Лето 1869 года протекло для меня без всяких внешних событий. Жил я в пустой квартире брата, ездил на некоторое время в Тервайоки[1] к его семейству. Знакомых в Петербурге не было. Пургольды жили на даче в Петергофе. Сочинение «Псковитянки» в набросках подвигалось то подряд, то вразброску. Служба моя состояла в скучных хождениях на дежурства и в караулы.
Сезон 1869/70 года ознаменовался борьбою Балакирева с дирекцией Русского музыкального общества, концерты которого были поручены Э.Ф.Направнику. Соперничество концертов Музыкального общества и Бесплатной школы стало главною целью дирижерской деятельности М.А. с момента разрыва его с дирекцией. 5 концертов Школы были объявлены и вместе с сим —война не на живот, а на смерть. Программа концертов была превосходная, интересная и передовая. Привожу ее целиком[2].
В общем, программа концертов Русского музыкального общества была тоже небезынтересна, но более консервативна. Начались концерты, началась я газетная перебранка. Публики в Музыкальном обществе было не особенно много, не было ее много и в Бесплатной школе. Но у Музыкального общества были деньги, а у Бесплатной школы их не было. В результате —дефицит в ее концертах и полная невозможность предпринять концерты в следующем сезоне, а у Русского музыкального общества полная возможность продолжать концерты и в последующие годы, а следовательно, и победа. Не буду описывать, с каким напряжением весь кружок Балакирева и все близкие этому кружку следили за борьбой двух концертных учреждений, симпатизируя одному и желая всяких препятствий другому. Русское музыкальное общество в лице своих представителей сохраняло чиновничье олимпийское спокойствие, возбужденное же состояние Балакирева было для всех очевидно.

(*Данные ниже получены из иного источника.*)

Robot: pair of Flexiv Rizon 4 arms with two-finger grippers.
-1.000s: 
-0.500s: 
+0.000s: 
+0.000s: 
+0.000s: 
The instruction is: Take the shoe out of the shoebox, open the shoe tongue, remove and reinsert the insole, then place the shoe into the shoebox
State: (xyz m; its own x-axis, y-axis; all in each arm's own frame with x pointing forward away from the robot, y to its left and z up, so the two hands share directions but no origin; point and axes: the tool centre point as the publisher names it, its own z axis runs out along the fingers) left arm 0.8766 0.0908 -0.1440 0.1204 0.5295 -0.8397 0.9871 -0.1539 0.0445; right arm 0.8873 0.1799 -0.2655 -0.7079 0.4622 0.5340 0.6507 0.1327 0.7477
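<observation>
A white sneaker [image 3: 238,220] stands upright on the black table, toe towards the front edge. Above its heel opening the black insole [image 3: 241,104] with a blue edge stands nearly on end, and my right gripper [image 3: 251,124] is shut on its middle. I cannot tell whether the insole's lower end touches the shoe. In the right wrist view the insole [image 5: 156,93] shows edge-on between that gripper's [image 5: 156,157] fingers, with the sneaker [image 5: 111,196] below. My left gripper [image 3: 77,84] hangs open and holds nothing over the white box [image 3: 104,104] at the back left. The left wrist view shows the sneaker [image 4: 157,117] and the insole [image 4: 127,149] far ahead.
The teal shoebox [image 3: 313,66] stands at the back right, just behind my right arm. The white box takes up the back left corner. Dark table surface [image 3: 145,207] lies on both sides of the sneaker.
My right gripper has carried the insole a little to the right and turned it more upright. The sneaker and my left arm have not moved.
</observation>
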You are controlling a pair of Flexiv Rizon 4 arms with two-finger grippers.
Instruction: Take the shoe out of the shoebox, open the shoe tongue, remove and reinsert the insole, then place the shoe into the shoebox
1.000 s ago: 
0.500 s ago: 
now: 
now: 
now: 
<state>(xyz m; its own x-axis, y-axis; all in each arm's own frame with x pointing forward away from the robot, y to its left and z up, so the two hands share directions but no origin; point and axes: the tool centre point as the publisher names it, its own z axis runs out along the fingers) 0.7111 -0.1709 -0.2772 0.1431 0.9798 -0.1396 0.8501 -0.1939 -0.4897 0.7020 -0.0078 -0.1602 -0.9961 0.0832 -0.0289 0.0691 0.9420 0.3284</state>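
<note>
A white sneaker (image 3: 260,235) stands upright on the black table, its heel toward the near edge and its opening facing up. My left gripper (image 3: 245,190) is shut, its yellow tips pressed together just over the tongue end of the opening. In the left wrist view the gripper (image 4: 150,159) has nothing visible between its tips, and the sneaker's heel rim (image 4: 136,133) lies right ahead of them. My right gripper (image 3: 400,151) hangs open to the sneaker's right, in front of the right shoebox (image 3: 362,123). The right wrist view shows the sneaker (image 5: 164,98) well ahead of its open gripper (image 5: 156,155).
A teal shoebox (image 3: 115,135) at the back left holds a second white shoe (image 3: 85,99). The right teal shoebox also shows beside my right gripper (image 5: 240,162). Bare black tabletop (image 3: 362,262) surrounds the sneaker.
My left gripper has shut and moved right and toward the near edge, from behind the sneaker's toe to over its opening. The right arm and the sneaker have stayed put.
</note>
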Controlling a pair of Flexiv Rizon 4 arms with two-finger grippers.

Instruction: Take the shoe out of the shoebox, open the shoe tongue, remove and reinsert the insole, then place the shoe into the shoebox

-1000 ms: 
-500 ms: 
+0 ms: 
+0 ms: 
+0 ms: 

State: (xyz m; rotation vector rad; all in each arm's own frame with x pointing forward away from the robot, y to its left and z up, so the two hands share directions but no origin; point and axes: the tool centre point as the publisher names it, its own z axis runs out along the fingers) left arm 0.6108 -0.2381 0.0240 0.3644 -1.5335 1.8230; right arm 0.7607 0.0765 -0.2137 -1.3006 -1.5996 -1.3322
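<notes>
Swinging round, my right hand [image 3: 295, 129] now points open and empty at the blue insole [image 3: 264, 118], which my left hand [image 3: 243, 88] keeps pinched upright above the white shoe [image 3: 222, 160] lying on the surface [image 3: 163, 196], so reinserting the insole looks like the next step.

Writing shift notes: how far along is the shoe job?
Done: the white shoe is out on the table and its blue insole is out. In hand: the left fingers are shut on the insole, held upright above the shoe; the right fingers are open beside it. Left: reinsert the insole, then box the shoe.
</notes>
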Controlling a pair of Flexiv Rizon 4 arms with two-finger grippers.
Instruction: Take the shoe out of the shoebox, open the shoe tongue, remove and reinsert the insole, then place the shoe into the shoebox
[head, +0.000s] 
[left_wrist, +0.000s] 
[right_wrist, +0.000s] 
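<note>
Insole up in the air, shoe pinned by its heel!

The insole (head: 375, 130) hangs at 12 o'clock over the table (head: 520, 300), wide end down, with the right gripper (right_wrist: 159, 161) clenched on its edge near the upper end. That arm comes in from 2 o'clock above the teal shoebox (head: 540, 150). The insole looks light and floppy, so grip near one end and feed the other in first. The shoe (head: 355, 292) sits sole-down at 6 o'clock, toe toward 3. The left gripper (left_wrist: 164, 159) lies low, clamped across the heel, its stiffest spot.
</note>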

К этому времени относится начало его знакомства и таинственных посещений некой гадальщицы, жившей на Николаевской улице. Об этих посещениях М.А. иногда, как бы нехотя, проговаривался мне, но ото всех вообще скрывал свои мистические похождения. Со своей стороны и я не выдавал его тайны. Мне неизвестно имя балакиревской гадальщицы, но, по-видимому, гаданье и предсказыванье будущего было ее исключительным занятием. Через кого с ней познакомился Балакирев —не знаю. По его словам, это была довольно молодая женщина с большими черными глазами. Гаданье заключалось в смотренье в зеркало, в котором перед нею появлялись те или другие личности; об их мыслях и намереньях она и сообщала своему клиенту. Впоследствии жена Т.И.Филиппова, знавшая почему-то эту гадальщицу, говорила мне, что это была «попросту настоящая ведьма». Не веровавший в Бога Балакирев уверовал в черта. Черт сделал то, что он уверовал впоследствии и в Бога… Л.И.Шестакова рассказывала мне, что однажды гадалка эта приходила к ней, отыскивая зачем-то Балакирева, но его у нее не было. Л.И. уверяла меня, что гадалка была влюблена в него. Все это очень странно… Целью балакиревских гаданий было узнать грядущую судьбу своих концертов и своей борьбы с ненавистным Русским музыкальным обществом, а также угадать мысли и намеренья лиц, руководивших последним. По словам его, гадалка описывала ему видимых ею в зеркале лиц по их внешним признакам, тут являлись и вел. кн. Елена Павловна, и Направник, и члены дирекции и т. д. При этом сообщались вкратце их мысли и намерения, например, этот черный замышляет что-то дурное, этот белокурый —напротив, не желает зла и т. п. В общем, рассказы Балакирева были отрывисты, неясны, недоговариваемы; гаданье, происходившее в полутьме, наводило на него страх, и он рассказывал как бы нехотя, хотя сам всегда заводил о нем речь, начиная с намеков, как будто проговаривался, а потом резко сопротивлялся каким-либо расспросам. Впрочем, разговор со мною о сих таинственных вещах возникал редко, но вызывал его не я, а сам Балакирев. Однажды вечером, идучи со мною по Николаевской улице, он даже показал мне дом, где жила ведьма (если не ошибаюсь, дом Лесли).